Across the entries below, tally every line that holds the word "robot". Give only the tally.

┏━━

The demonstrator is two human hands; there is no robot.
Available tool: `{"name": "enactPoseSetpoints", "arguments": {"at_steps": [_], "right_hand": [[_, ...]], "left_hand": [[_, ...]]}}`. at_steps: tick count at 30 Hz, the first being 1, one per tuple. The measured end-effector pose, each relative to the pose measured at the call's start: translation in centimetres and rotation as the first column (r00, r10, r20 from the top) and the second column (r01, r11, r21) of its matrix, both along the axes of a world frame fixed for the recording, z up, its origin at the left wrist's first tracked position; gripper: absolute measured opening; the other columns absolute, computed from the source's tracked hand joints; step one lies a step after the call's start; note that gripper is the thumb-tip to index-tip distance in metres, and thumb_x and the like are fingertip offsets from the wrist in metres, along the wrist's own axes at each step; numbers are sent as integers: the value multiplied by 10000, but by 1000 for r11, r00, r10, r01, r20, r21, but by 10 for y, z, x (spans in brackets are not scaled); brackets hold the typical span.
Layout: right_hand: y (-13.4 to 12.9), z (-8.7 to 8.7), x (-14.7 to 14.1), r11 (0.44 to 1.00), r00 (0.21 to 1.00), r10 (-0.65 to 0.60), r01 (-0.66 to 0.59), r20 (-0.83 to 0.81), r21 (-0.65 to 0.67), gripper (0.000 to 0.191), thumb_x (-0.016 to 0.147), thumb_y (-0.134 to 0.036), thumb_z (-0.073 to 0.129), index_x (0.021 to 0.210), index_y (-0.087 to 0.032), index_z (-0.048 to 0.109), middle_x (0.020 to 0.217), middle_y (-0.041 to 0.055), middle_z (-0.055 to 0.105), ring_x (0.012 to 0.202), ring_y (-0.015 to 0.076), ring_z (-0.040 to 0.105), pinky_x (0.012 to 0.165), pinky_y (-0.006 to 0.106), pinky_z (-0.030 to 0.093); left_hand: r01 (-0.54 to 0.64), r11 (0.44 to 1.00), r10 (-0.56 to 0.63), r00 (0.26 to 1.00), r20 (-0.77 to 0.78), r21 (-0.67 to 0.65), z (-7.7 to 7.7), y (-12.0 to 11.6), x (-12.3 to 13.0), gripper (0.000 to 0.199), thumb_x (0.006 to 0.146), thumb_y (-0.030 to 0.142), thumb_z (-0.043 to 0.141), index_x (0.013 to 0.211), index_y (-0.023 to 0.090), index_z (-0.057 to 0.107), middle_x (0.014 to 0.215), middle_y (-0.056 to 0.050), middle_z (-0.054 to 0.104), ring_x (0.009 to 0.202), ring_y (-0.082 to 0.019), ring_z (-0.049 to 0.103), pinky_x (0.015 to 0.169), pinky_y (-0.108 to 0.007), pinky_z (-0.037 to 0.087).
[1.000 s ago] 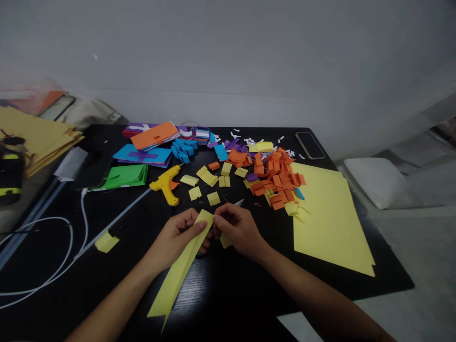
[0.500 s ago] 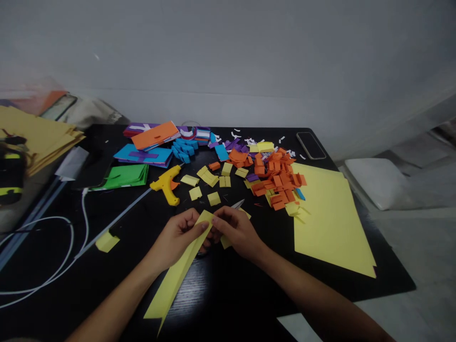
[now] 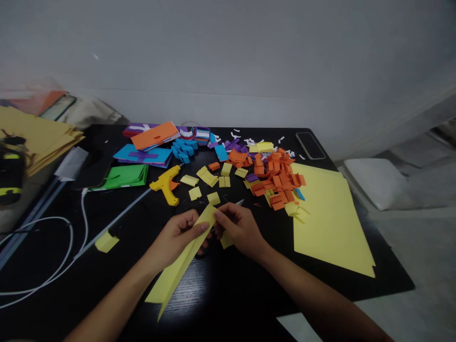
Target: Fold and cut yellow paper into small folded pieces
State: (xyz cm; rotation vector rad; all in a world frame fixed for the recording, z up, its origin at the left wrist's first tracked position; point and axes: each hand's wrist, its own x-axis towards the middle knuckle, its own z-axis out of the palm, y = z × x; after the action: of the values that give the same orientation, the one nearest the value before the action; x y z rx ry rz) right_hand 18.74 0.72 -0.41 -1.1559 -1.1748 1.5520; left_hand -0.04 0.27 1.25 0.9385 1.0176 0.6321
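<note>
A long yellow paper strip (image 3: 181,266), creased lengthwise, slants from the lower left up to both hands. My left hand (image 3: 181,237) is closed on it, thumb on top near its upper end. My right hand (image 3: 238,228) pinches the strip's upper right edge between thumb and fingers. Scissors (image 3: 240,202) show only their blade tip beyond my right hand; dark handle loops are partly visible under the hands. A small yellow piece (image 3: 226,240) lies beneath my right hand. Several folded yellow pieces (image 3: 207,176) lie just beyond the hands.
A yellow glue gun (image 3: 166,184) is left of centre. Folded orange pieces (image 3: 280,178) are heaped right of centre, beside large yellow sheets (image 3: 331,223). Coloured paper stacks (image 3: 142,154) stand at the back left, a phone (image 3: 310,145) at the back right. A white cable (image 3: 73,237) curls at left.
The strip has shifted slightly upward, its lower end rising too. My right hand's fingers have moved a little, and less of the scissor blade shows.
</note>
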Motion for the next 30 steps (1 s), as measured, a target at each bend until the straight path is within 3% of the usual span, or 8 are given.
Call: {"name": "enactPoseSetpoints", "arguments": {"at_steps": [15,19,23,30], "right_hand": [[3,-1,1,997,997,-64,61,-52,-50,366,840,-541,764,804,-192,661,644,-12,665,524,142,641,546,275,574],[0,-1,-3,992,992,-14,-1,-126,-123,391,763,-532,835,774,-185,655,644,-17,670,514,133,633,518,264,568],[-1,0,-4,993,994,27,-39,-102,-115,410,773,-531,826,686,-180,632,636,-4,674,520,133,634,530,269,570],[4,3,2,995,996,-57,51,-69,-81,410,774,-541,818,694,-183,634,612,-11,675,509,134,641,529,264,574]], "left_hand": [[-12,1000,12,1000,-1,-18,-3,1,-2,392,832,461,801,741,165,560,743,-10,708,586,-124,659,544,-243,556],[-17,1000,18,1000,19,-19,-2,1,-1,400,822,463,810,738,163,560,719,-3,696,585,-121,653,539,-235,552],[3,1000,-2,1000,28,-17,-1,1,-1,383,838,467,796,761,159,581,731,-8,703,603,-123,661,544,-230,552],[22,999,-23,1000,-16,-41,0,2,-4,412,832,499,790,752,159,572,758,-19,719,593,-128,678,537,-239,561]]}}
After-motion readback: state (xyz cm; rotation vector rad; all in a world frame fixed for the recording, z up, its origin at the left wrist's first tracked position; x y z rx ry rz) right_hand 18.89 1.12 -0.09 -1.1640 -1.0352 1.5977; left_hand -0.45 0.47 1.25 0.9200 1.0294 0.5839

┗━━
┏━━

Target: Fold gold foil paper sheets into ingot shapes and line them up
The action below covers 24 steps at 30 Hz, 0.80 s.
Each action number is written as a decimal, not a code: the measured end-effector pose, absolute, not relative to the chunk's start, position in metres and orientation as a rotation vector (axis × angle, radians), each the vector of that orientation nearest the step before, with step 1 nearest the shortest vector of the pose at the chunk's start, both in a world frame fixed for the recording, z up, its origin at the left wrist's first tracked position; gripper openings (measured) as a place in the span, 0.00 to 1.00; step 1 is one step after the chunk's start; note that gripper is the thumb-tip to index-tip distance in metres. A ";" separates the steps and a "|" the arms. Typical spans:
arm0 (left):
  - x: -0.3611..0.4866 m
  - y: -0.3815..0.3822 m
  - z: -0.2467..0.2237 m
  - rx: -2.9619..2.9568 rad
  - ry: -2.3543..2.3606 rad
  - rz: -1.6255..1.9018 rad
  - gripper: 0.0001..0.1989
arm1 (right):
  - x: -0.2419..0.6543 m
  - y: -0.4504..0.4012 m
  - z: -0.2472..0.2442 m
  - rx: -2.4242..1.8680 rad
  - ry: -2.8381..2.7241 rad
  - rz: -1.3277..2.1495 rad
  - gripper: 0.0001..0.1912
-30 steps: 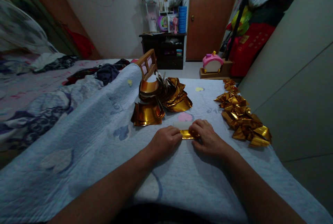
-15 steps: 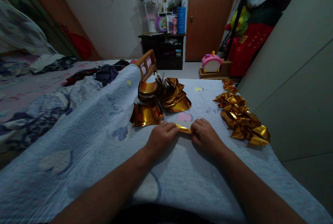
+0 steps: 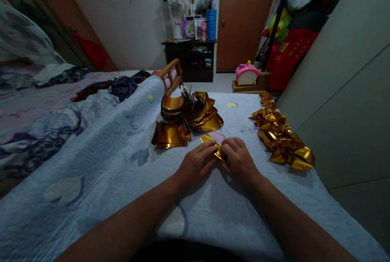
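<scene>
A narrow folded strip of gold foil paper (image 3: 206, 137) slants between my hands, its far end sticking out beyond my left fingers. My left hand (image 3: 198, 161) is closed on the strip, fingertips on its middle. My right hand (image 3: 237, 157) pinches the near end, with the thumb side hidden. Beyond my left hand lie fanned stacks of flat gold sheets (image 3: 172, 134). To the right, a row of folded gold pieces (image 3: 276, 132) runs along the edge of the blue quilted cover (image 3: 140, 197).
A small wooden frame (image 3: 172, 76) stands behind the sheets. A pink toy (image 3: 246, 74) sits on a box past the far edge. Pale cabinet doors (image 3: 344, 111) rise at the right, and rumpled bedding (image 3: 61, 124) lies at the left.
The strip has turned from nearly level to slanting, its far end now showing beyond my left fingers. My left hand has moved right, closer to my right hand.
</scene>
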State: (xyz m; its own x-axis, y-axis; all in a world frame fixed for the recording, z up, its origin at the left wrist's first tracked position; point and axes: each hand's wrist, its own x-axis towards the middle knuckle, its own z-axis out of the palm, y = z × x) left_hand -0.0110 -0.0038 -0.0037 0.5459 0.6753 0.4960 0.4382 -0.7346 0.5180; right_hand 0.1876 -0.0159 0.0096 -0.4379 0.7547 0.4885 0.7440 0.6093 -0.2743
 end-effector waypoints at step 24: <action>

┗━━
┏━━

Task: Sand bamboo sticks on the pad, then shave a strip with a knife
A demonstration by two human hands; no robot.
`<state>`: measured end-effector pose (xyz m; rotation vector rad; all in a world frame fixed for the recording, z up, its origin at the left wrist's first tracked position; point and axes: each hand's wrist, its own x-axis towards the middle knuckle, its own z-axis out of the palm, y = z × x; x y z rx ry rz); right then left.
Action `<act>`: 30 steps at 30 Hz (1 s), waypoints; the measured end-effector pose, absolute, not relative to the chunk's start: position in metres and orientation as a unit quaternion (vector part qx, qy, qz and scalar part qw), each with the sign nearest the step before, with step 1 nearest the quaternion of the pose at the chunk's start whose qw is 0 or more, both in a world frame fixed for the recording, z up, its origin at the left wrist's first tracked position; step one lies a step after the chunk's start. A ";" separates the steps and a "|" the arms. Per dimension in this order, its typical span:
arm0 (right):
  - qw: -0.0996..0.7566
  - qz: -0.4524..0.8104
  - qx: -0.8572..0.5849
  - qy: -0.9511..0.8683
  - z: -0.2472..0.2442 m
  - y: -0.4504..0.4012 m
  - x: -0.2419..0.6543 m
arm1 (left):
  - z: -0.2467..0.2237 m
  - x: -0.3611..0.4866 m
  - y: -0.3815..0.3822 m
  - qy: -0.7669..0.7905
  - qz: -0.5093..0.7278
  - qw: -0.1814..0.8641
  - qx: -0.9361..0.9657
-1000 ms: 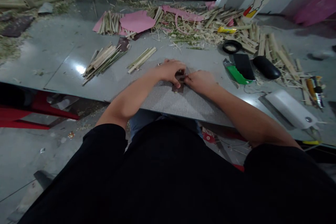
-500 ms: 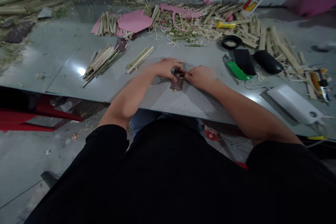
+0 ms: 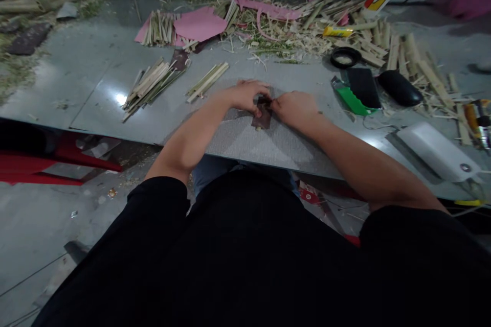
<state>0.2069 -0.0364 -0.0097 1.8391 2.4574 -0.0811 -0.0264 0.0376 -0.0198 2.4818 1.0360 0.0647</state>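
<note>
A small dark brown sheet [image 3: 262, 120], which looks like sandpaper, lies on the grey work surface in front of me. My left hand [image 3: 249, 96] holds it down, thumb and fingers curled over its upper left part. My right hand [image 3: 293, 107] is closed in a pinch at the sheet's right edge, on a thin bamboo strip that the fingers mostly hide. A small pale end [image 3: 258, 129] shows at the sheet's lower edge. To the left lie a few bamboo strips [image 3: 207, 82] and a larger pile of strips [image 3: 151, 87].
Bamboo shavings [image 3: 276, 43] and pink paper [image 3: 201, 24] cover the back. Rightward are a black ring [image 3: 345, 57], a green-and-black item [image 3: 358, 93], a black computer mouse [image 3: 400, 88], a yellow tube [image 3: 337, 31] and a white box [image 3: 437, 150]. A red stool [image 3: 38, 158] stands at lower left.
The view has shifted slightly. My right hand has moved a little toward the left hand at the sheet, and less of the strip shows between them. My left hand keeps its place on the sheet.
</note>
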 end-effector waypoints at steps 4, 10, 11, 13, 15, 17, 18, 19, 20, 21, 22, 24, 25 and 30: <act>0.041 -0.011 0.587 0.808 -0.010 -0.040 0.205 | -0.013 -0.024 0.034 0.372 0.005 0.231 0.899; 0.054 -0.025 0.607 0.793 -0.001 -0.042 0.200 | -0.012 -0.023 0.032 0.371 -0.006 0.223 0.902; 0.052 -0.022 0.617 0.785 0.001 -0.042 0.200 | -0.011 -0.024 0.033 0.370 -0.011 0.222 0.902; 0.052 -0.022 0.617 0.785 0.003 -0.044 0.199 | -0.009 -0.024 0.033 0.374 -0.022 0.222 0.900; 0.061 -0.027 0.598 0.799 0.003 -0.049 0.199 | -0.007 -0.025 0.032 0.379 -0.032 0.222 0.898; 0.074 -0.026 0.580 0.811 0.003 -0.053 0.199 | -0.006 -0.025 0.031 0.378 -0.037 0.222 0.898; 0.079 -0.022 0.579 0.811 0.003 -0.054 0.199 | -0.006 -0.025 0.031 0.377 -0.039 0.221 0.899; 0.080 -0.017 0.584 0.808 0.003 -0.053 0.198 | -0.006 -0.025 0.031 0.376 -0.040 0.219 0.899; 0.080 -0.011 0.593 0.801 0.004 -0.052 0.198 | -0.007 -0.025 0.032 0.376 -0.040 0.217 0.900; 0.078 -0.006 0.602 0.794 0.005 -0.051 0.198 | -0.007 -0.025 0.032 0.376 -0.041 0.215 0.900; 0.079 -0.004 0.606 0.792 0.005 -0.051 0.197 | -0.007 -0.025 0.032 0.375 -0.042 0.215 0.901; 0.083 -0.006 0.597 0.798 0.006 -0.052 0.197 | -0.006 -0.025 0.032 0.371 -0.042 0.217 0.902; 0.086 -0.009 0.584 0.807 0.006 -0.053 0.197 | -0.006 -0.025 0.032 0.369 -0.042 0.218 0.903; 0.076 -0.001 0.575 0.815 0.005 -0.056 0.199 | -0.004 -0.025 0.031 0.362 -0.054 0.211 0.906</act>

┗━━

• Response below:
2